EXERCISE GOAL
Copy out each line in the material below that has the word "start".
+ + + + + + +
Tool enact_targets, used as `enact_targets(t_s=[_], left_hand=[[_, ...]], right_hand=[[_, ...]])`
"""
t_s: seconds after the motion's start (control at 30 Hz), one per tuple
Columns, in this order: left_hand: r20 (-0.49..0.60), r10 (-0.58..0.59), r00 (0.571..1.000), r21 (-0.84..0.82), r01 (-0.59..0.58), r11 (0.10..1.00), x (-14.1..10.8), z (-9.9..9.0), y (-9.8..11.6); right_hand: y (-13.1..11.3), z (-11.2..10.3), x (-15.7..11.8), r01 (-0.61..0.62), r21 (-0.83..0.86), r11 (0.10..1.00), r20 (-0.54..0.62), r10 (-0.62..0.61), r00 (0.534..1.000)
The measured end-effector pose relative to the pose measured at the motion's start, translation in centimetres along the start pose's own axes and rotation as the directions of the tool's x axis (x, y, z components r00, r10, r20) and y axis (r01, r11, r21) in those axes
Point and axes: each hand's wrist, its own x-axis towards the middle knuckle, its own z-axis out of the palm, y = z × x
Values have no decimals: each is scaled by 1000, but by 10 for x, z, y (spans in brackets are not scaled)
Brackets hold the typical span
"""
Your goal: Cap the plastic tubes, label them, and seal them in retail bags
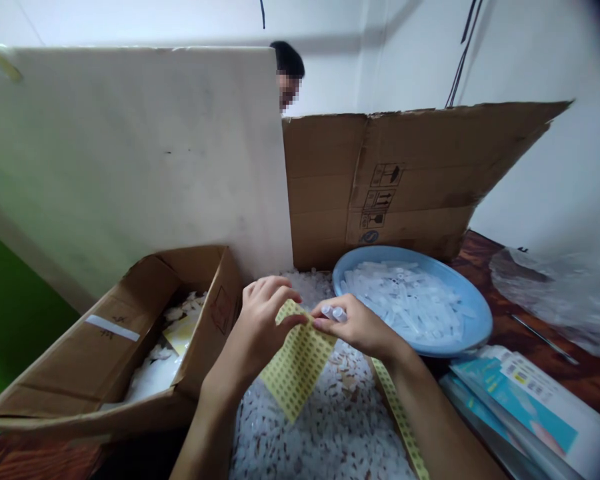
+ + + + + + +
RESPONSE FOR THIS EXERCISE
t_s: seconds after the motion's start (control at 30 Hz), one per tuple
The measured end-effector pose relative to the pose measured at the motion's start, translation in centimetres along the start pose's own axes and rotation as the directions of the tool's x axis (x, y, z components r00, r10, r20) and y axis (r01, r11, r21) in those axes

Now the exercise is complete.